Roberto Gómez Bolaños antes de fallecer reveló algunos detalles del a vida del “Chavito” en su libro titulado “El diario del Chavo”. Algunos pasajes del libro hablan un poco de los padres de Rodolfo Pietro Filiberto Raffaelo Guglielmi, nombre real del Chavo. Que coincide con el nombre de Rodolfo Valentino el primer latin lover de Hollywood.

Chavo del 8 no era huérfano, si tenía papá

Sobre su padre, dice: “Yo antes pensaba que nunca había tenido un papá, pero luego mis amigos me explicaron que eso no era posible, que todos los que nacen es porque antes su papá se acostó con su mamá. Lo que pasó fue que yo no conocí a mi papá. O sea que nomás se acostó y se fue”.

Sobre su madre, el Chavo dice: “Conocí a mi mamá, pero nomás tantito. Como ella tenía que trabajar, todos los días me llevaba a una casa que se llamaba guardería, y ahí me la pasaba yo hasta que mi mamá regresaba después a recogerme (…) Un día no pasó a recogerme. Y los demás días tampoco”.

También relata su estancia en un orfanato, donde no estuvo muy contento: “La encargada principal era la señora Martina, la cual siempre estaba de mal humor y les pegaba a todos los niños. A mí una vez me sacó sangre de la nariz y luego se enojó porque manché mi ropa con la sangre”, narra el Chavo.
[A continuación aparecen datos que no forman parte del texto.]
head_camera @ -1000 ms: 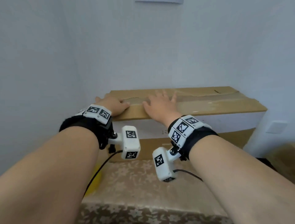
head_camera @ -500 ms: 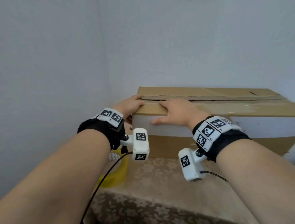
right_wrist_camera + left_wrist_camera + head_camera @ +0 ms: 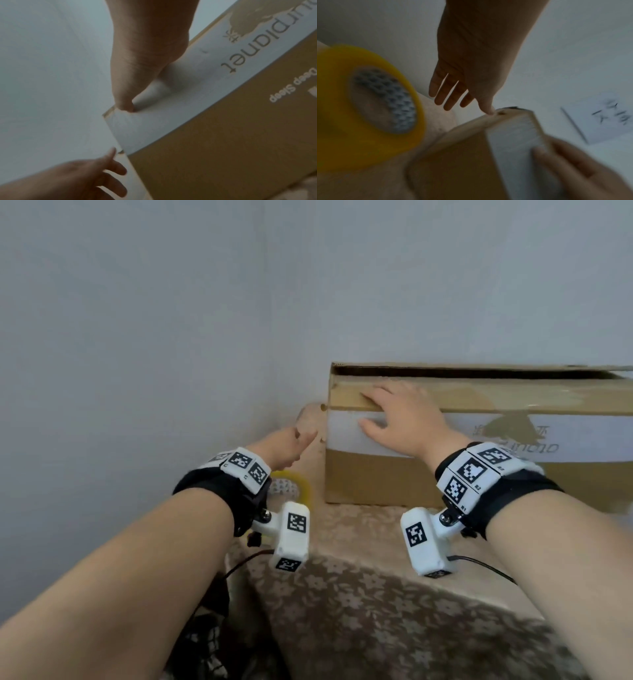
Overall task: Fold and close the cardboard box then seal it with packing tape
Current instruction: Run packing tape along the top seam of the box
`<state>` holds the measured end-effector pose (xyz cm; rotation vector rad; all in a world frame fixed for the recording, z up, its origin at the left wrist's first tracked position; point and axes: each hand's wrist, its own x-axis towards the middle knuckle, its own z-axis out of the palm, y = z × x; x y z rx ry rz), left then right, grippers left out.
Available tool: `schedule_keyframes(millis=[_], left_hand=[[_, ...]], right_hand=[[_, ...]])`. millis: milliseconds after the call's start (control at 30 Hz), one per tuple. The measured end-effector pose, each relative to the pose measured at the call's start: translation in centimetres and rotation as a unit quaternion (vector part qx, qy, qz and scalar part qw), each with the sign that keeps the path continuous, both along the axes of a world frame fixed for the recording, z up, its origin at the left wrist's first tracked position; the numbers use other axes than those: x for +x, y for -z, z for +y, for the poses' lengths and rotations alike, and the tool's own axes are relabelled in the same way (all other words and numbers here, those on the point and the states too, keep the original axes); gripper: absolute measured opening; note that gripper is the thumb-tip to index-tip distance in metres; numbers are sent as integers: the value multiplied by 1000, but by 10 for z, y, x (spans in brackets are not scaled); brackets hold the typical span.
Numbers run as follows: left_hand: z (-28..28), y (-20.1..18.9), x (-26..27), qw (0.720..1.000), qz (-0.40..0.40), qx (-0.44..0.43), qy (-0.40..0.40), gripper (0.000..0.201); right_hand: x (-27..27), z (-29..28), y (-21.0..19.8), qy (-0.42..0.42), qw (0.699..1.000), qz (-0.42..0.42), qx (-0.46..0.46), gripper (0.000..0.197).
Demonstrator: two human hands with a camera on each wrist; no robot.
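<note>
Two hands are working at the left end of a cardboard box (image 3: 394, 477) that is sitting on a bench (image 3: 376, 611) draped in a floral-patterned cloth, pushed up near a pale wall (image 3: 171, 320). The right hand (image 3: 402, 422) is lying over the box's front top edge close to its left corner, fingers fairly straight on the folded top flap and the thumb pressing against the white printed band (image 3: 346, 433) on the front face; it is gripping nothing. In the right wrist view that thumb is touching the band just beside the corner. The left hand (image 3: 291, 445) is hovering just left of the box's left end, fingers loosely extended and holding nothing; in the left wrist view its thumb tip is touching the top corner of the box's end face while the other fingers are hanging free in the air. Along the top of the box a dark gap is showing between the front flap and the rear one, so the lid is not lying fully flat. One yellow roll of packing tape (image 3: 301, 486) is lying on the bench beside the box's left end, beneath the left wrist, apart from both hands.
</note>
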<state>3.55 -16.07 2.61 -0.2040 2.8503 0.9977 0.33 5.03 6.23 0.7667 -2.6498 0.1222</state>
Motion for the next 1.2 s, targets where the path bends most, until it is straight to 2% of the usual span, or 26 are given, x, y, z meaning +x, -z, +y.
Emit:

Luego de ese pasaje en el orfanato pudo escapar y vivir en la calle, viviendo peligros como cualquier persona que vive en la calle y cuando un amigo de El Chavo murió, lloró mucho y es por eso que se escondía en un barril.

Se ignora quiénes fueron sus padres, cuándo llegó, de dónde vino. Se sabe, en cambio, que no tiene juguetes. Y que casi nunca desayuna. No obstante, en muchas ocasiones el personaje da muestras de optimismo

Quizá porque en el fondo sabe, como lo ha dicho su autor, que posee el más valioso de los dones: la vida.

¿Te hubiera gustado ver el capítulo final?